Essas delações não teriam acrescentado fatos novos ao processo. Os réus colaboradores se dizem inocentes, embora admitam que tenham sido “envolvidos em algo ilícito”. Esse envolvimento, de acordo com Abreu Júnior, o levou à decisão de fazer a delação. Nos depoimentos, ele e Alexandra afirmaram que a Coderp pagava para a Atmosphera, em média, R$ 3,5 milhões ao mês, porém, os valores poderiam variar, já que eram remunerados de acordo com a jornada de trabalho dos terceirizados e que, com isso, o lucro da empresa também flutuava, girando em torno de R$ 700 mil a R$ 900 mil ao mês. Segundo o ex-funcionário da Atmosphera, Marcelo Plastino criou a empresa, em 2005, no nome da própria mãe para participar de licitações, já que tinha diversas dívidas ligadas a outro investimento, o que impossibilitaria a participação em editais públicos.

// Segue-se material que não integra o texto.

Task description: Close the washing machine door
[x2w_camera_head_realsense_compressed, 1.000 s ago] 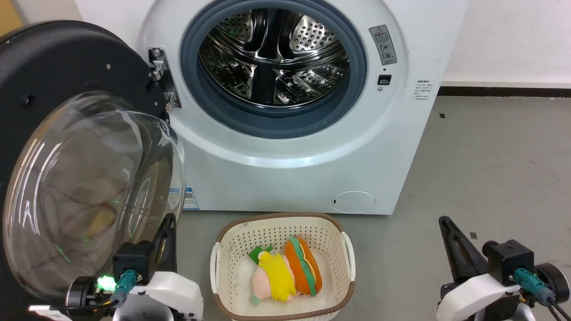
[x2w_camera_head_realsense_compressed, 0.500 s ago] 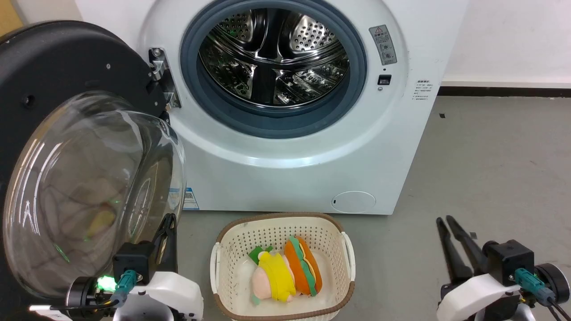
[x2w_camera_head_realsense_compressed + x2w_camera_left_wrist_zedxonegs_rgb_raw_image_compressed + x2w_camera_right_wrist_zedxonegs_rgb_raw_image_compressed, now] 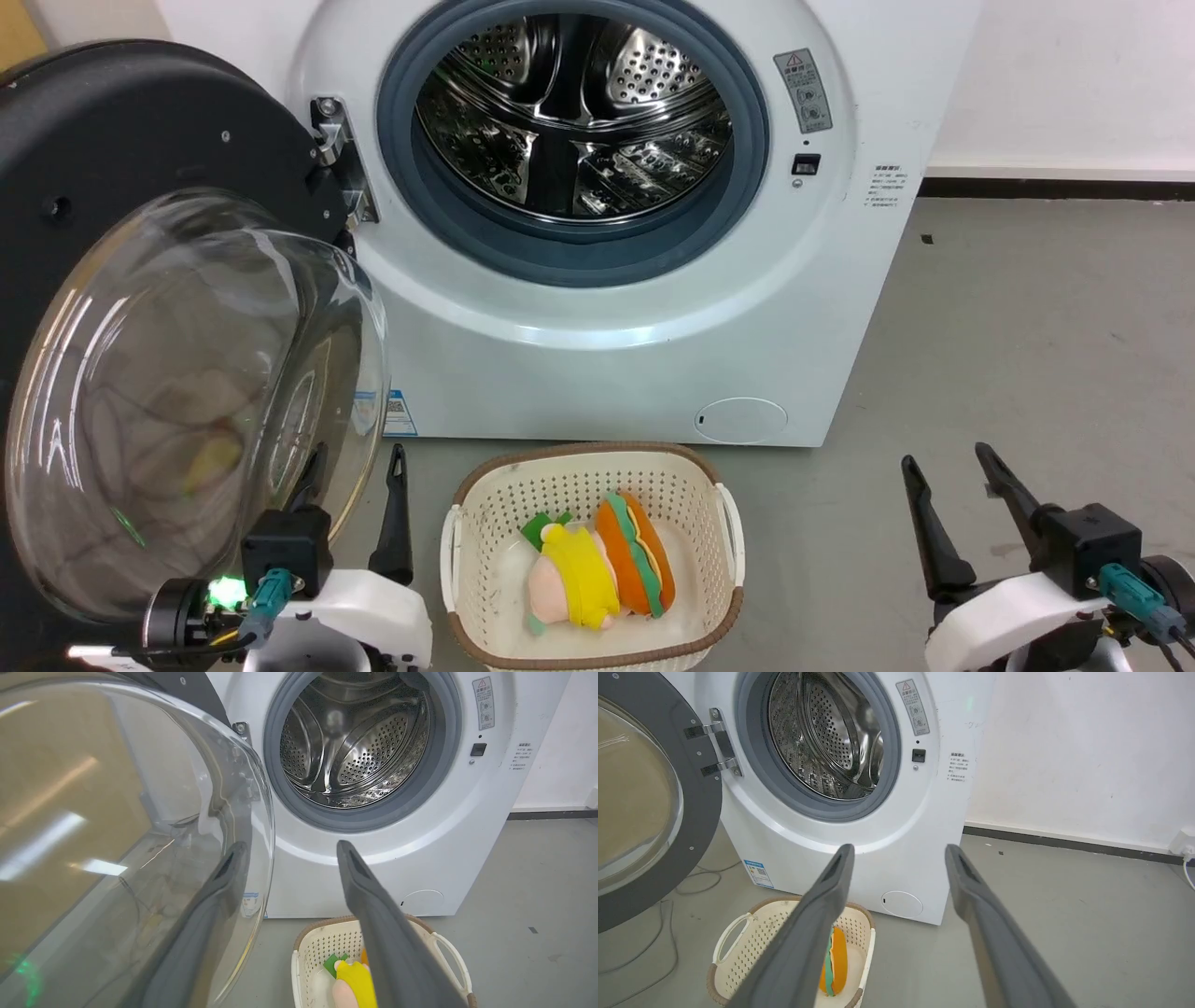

As revelações causaram repercussão entre os advogados. Um deles afirmou que estariam tentando jogar toda a culpa para cima de Plastino, por não estar mais vivo: “É de uma imoralidade jogar essa culpa no morto. É como o Lula falando da Marisa”. A citação faz referência ao ex-presidente Luís Inácio Lula da Silva, que responde processo sobre o apartamento tríplex, na Lava Jato.

Para ficar de olho

Começam na próxima semana os depoimentos relacionados ao recebimento de propina para liberação dos honorários advocatícios devidos a Zuely, referentes à causa dos 28,35% de reparação de perdas salariais dos servidores municipais, causadas durante o Plano Collor. É nesse caso que Dárcy Vera é investigada. O primeiro a depor será o ex-presidente do Sindicato dos Servidores Municipais, Wagner Rodrigues, no próximo dia 13. Ele confessou, em delação, ter fraudado atas de assembleias do Sindicato para autorizar os pagamentos dos honorários, que são provenientes dos juros que os servidores têm direito a receber dos pagamentos realizados pela Prefeitura de Ribeirão Preto.

No dia seguinte, 14 de novembro, é a vez de o advogado Sandro Rovani depor. Ele é acusado de intermediar o contato de Zuely com o ex-secretário de Administração, Marco Antônio dos Santos, e com Dárcy Vera. A própria Zuely depõe no dia 20. Depois, no dia 27, está marcado o depoimento do advogado André Hentz, que atuou na ação da advogada para que houvesse o recebimento dos honorários. Em 30 de novembro, será ouvido Marco Antônio, antes da ex-prefeita, que tem depoimento agendado para o dia 5 de dezembro.

Embora os testemunhos ainda não tenham começado, um assunto deve pautar ao menos os depoimentos de Sandro Rovani e Wagner Rodrigues: uma lista de propinas. Em outra declaração de Rovani, no processo que investiga o contrato de terceirização da Coderp com a empresa Atmosphera, o advogado afirmou que uma lista encontrada em seu escritório teria sido “plantada”. Esse documento demonstra como seria a repartição da propina para a Prefeitura facilitar o pagamento dos honorários devidos a Zuely. O dinheiro ilícito seria dividido pela advogada entre os réus da ação, de acordo com a planilha encontrada e com a colaboração premiada de Rodrigues.

Rovani, porém, aponta que Rodrigues tinha uma chave de seu escritório, já que ele era advogado do Sindicato, e que o ex-presidente, inclusive, fazia reuniões no local. A informação foi recebida com surpresa até pelo advogado de defesa de Rovani, Júlio Mossin. Ele acredita que o assunto possa ser melhor explorado mais nos próximos depoimentos. Já o advogado de Rodrigues, Daniel Rondi, preferiu não comentar a linha de defesa de outro réu, mas lembrou que Rovani, como corréu na ação, “é o único que não tem obrigação de dizer a verdade” e que, por isso, a afirmação precisa ser comprovada.